Print the data that follows, exactly and completely.

**Recorded information**:
————

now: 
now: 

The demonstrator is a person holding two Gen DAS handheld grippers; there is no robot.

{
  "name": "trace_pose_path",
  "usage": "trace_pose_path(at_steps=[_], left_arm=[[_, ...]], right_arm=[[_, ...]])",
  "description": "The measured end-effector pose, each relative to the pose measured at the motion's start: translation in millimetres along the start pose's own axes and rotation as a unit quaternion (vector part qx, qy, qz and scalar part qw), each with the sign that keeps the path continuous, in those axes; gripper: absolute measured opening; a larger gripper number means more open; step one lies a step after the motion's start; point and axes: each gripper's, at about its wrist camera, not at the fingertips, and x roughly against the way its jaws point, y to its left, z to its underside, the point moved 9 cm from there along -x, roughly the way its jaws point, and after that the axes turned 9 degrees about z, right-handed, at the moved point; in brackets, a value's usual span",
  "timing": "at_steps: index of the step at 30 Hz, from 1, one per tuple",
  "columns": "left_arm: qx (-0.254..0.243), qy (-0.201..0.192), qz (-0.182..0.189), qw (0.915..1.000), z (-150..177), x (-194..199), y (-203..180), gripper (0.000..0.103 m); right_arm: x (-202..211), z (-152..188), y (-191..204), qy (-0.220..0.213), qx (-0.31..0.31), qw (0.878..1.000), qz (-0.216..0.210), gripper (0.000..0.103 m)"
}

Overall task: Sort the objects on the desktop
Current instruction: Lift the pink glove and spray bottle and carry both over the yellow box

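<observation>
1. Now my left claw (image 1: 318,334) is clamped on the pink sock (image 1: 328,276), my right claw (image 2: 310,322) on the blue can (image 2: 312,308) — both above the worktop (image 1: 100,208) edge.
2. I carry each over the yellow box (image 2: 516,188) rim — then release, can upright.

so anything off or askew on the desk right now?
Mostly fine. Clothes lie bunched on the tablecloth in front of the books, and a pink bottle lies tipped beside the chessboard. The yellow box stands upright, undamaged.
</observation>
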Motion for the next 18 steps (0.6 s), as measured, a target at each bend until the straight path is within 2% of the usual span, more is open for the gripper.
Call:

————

**Solved exercise**:
now: 
now: 

The demonstrator is a person holding two Gen DAS handheld grippers; there is no robot.

{
  "name": "trace_pose_path",
  "usage": "trace_pose_path(at_steps=[_], left_arm=[[_, ...]], right_arm=[[_, ...]])",
  "description": "The measured end-effector pose, each relative to the pose measured at the motion's start: translation in millimetres along the start pose's own axes and rotation as a unit quaternion (vector part qx, qy, qz and scalar part qw), each with the sign that keeps the path continuous, in those axes; gripper: absolute measured opening; a larger gripper number means more open; step one lies a step after the motion's start; point and axes: each gripper's, at about its wrist camera, not at the fingertips, and x roughly against the way its jaws point, y to its left, z to its underside, the point moved 9 cm from there along -x, roughly the way its jaws point, and after that the axes turned 9 degrees about z, right-handed, at the moved point; in brackets, a value's usual span",
  "timing": "at_steps: index of the step at 30 Hz, from 1, one per tuple",
  "columns": "left_arm: qx (-0.254..0.243), qy (-0.201..0.192), qz (-0.182..0.189), qw (0.915..1.000), z (-150..177), x (-194..199), y (-203..180), gripper (0.000..0.103 m); right_arm: x (-202..211), z (-152..188), y (-191..204), qy (-0.220..0.213), qx (-0.31..0.31), qw (0.878..1.000), qz (-0.216..0.210), gripper (0.000..0.103 m)"
}

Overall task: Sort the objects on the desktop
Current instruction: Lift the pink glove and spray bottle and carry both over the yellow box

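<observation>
1. Now my left claw (image 1: 318,334) is clamped on the pink sock (image 1: 328,276), my right claw (image 2: 310,322) on the blue can (image 2: 312,308) — both above the worktop (image 1: 100,208) edge.
2. I carry each over the yellow box (image 2: 516,188) rim — then release, can upright.

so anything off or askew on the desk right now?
Mostly fine. Clothes lie bunched on the tablecloth in front of the books, and a pink bottle lies tipped beside the chessboard. The yellow box stands upright, undamaged.
</observation>
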Motion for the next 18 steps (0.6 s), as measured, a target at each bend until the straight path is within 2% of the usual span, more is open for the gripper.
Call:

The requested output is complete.